We did many of the classic touristy activities during our time in Prague, including watching the chiming of the famous anatomical clock (I found the figurines a little creepy, if I’m honest) and meandering through the local market.

We also hiked up to Prague Castle; according to the Guinness Book of World Records the UNESCO monument is the largest ancient castle in the world, built in the 9th century. The view from the Great South Tower is definitely worth the 280 steps to the top and is the best place to snap that classic photo of Prague’s red roof skyline. Stop by the vineyard in the castle grounds where you can enjoy more great views (and more mulled wine).

There are plenty of other things to see and do in the city centre; visit the Lennon Wall – a graffiti-style wall art piece dedicated to Beatles star John Lennon; take a walk down the ‘world’s narrowest street’; or wander across Charles Bridge and look out onto the picturesque River Vltava which bisects Malá Strana and Prague Old Town. Try out the many varieties of Czech-brewed beer by taking part in a beer tour, or by dropping into a pub or two as you explore Prague’s many cobbled streets (we did the latter).

We also took a trip to Wenceslas Square in the newer business centre of Prague.

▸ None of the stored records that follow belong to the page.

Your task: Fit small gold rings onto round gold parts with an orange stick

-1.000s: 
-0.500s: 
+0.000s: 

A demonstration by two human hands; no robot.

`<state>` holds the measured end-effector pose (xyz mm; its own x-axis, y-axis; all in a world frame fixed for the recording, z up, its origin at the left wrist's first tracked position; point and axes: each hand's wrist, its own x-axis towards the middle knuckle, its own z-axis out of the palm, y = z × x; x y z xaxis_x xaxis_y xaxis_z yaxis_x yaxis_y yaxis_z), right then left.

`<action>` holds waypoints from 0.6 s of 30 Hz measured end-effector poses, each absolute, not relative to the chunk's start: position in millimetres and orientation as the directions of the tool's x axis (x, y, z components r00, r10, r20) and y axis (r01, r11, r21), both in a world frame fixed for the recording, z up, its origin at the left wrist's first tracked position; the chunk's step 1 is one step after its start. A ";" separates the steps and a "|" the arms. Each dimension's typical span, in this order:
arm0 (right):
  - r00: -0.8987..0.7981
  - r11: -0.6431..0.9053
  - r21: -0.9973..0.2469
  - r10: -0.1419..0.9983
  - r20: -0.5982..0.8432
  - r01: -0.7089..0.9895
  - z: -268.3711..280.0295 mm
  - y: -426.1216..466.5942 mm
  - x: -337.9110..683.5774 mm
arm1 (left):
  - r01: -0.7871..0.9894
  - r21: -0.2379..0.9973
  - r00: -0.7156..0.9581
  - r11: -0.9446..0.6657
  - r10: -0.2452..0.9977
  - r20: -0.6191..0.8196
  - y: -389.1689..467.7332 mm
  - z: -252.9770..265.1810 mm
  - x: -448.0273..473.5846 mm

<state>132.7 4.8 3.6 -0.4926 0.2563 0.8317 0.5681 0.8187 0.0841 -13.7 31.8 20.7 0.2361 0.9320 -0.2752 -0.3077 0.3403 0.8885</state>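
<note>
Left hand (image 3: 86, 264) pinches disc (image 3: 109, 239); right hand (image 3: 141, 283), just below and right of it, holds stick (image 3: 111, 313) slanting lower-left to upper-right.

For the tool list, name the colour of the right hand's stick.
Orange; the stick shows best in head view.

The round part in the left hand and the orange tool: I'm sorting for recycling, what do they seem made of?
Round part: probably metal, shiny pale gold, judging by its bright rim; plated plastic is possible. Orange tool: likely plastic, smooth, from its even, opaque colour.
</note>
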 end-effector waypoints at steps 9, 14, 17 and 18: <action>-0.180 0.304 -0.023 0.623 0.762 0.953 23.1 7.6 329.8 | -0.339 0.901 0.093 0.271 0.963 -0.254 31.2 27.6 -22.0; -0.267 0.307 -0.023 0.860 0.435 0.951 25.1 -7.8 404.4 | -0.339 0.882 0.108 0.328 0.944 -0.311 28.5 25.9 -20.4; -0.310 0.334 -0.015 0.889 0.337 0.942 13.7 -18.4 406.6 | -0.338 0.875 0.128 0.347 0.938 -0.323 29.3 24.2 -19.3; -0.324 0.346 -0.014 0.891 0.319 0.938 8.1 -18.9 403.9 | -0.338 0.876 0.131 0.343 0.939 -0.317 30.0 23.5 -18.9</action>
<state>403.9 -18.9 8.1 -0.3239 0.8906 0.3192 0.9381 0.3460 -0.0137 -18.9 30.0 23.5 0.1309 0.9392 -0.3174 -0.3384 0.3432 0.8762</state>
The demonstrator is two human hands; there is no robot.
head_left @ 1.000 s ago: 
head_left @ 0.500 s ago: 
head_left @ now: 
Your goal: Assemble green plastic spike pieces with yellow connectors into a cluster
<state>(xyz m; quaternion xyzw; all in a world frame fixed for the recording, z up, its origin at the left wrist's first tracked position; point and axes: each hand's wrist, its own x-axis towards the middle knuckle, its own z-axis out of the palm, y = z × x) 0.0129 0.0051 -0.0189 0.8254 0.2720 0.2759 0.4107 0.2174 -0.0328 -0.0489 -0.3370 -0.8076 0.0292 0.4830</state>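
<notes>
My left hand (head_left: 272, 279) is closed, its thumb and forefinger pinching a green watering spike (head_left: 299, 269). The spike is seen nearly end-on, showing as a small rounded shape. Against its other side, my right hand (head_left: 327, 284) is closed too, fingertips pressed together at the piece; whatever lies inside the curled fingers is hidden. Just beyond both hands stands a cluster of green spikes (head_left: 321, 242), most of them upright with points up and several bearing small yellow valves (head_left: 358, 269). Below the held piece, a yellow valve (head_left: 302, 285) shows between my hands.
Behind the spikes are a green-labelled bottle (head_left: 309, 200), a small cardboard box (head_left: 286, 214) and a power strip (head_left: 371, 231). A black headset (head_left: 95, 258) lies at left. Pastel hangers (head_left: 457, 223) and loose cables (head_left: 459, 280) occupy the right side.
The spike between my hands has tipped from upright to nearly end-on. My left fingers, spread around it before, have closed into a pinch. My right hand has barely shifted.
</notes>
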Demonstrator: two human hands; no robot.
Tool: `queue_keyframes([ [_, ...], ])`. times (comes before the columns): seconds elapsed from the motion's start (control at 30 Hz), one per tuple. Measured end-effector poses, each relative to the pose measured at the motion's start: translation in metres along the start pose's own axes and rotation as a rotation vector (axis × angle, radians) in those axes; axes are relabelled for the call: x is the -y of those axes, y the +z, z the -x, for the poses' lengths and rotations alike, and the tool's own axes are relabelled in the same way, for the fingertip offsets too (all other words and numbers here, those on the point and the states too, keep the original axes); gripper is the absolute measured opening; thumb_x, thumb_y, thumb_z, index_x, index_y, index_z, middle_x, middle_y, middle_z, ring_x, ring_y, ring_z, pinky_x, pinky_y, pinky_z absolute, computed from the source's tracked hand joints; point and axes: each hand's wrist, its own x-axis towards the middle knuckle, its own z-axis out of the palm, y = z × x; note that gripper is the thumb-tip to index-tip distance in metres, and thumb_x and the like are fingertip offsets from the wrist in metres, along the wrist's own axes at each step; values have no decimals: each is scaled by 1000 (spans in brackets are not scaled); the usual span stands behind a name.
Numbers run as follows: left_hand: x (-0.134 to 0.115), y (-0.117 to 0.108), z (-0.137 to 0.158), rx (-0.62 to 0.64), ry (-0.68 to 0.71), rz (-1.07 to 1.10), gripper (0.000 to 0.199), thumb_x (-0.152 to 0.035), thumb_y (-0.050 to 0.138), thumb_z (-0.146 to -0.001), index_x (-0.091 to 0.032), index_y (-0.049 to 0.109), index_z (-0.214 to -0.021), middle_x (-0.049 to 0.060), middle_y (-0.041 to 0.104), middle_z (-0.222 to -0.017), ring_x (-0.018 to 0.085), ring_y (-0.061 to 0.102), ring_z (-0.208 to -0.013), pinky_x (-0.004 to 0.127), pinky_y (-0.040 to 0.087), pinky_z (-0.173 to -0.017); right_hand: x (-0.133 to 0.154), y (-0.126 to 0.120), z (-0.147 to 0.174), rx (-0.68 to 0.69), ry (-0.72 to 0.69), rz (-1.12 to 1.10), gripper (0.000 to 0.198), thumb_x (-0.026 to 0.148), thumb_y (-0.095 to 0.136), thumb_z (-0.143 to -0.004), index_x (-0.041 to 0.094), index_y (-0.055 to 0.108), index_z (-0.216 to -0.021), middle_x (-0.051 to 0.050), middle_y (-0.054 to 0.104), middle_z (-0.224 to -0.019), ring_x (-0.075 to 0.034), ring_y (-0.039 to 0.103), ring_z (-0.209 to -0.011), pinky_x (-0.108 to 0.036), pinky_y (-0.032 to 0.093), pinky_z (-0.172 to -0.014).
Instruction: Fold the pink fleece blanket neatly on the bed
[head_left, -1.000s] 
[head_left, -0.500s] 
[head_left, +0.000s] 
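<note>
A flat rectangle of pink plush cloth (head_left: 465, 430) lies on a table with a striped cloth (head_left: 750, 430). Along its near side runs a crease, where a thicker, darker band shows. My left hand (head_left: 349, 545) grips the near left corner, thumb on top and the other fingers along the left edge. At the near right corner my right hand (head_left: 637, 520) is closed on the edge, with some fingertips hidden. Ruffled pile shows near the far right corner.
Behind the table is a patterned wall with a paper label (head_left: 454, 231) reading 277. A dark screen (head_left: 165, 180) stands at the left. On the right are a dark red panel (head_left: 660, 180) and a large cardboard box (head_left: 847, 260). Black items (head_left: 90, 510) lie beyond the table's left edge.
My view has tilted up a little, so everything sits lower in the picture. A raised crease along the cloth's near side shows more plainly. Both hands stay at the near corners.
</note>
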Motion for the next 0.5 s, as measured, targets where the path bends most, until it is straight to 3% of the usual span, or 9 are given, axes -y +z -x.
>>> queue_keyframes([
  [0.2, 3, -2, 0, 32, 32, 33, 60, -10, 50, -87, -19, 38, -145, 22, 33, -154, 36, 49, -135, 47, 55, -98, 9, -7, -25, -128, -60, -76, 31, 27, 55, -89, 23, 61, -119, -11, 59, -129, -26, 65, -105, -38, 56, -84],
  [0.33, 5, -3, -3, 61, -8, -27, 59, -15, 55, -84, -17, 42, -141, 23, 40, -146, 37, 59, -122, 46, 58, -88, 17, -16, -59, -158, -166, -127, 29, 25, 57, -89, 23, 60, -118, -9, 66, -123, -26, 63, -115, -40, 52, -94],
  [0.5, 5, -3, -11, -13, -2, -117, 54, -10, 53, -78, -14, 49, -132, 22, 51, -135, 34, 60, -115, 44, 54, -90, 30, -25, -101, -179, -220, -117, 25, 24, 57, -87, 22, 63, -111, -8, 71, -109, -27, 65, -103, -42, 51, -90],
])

By coincidence, we had booked our trip on the same day that the Czech Republic was celebrating the 30th anniversary of the beginning of the Velvet Revolution, which culminated in the overthrowing of communism and the crowning of democracy in the country. In the centre of Wenceslas Square a huge stage had been erected for musicians in front of a growing memorial shrine of candles and flowers, on the spot where Czech students and friends Jan Palach and Jan Zajic set fire to themselves in 1969, in protest to the crushing of the Prague Spring.

It was a very moving day to be part of, witnessing the celebration of independence and democracy, but coming to the square also served as a poignant reminder to me of the struggles so many go through to secure what I, ashamedly, all too often take for granted.

As I said at the start of this post, I visited Prague in the middle of November so it was pretty cold (hence the scarves and coats) so we stuck to mainly wintery activities.

However, I’ve heard that Prague’s beer gardens are incredible in the summer time, so I’ll definitely be returning in the warmer months to try them out! All in all, if you’re looking for somewhere that offers culture, architecture and some great food and drink all for a reasonable price, then Prague should be at the top of your weekend getaway list.